* YOUR OBJECTIVE
All lines holding the word "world" in the listing below need to be copied.

* DATA EXCERPT

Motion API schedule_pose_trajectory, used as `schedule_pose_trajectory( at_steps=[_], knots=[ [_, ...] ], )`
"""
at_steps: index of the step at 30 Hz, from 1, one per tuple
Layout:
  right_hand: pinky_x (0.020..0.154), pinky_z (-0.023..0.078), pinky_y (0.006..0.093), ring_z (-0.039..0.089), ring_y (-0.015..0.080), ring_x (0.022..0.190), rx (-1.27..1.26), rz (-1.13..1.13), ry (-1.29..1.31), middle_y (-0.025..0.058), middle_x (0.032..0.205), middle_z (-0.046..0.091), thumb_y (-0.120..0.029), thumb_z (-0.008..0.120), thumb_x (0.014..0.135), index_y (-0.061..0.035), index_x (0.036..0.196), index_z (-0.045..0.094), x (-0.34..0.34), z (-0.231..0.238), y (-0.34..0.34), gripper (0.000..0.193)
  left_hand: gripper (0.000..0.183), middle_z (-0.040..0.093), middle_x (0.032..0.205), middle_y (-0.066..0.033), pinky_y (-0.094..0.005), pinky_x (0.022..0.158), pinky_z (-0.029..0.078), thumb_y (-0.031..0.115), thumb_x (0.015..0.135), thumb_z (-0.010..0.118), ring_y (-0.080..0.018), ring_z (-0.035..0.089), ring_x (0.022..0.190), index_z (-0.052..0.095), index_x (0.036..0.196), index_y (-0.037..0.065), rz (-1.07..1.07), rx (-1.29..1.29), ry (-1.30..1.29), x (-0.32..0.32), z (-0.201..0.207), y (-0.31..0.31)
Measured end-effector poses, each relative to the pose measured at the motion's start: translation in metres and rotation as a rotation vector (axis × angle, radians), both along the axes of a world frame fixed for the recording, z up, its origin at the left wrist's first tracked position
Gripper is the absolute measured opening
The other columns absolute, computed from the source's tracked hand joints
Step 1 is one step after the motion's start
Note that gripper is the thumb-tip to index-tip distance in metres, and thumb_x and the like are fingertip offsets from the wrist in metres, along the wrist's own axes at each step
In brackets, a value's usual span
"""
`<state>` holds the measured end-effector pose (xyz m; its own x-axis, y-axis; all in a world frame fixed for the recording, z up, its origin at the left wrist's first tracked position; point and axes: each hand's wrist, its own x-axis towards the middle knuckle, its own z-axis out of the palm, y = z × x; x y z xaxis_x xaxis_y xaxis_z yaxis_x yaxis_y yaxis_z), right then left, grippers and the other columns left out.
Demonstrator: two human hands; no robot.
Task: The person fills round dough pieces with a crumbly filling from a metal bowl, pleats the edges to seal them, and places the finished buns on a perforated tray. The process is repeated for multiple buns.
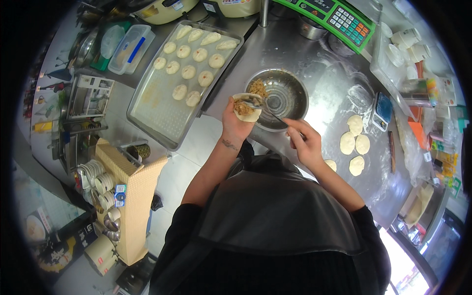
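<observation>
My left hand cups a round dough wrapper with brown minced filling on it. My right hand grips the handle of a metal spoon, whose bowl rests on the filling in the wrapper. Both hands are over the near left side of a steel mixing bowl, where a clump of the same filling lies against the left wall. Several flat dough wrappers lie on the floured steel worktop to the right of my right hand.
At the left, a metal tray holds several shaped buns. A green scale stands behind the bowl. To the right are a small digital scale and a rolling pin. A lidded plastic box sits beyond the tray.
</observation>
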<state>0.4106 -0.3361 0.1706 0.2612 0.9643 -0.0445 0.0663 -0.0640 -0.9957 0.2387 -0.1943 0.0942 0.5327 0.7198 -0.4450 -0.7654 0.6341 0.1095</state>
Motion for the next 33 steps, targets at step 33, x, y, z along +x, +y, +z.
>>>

* SOLUTION TO THE EXERCISE
Measured end-effector poses, each relative to the pose measured at the motion's start: translation in metres and rotation as a rotation vector (axis × angle, radians), both along the axes of a world frame fixed for the recording, z up, its origin at the left wrist's first tracked position
`<state>` holds the measured end-effector pose (xyz m; its own x-axis, y-axis; all in a world frame fixed for the recording, z up, its origin at the left wrist's first tracked position; point and axes: each hand's wrist, its own x-axis towards the middle knuckle, its own z-axis out of the palm, y = z × x; x y z xaxis_x xaxis_y xaxis_z yaxis_x yaxis_y yaxis_z), right then left, grippers and the other columns left out.

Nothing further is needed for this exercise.